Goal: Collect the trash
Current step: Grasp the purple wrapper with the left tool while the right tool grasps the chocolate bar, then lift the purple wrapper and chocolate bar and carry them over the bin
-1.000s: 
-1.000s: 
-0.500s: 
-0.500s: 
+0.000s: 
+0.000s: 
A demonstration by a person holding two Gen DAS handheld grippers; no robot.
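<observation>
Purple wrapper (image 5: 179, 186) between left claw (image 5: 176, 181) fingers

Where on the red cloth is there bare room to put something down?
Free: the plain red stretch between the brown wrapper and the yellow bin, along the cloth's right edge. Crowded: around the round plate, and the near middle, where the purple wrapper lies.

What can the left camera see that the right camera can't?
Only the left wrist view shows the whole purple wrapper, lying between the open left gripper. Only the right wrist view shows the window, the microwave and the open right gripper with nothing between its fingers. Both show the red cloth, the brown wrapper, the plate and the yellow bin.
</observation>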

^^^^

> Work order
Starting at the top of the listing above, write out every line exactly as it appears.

> Answer for the task
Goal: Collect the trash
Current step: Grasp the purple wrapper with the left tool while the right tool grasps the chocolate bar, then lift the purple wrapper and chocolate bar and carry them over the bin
-1.000s: 
-1.000s: 
-0.500s: 
-0.500s: 
+0.000s: 
+0.000s: 
A demonstration by a person holding two Gen DAS handheld grippers; no robot.
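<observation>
Purple wrapper (image 5: 179, 186) between left claw (image 5: 176, 181) fingers

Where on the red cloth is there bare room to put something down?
Free: the plain red stretch between the brown wrapper and the yellow bin, along the cloth's right edge. Crowded: around the round plate, and the near middle, where the purple wrapper lies.

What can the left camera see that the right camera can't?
Only the left wrist view shows the whole purple wrapper, lying between the open left gripper. Only the right wrist view shows the window, the microwave and the open right gripper with nothing between its fingers. Both show the red cloth, the brown wrapper, the plate and the yellow bin.
</observation>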

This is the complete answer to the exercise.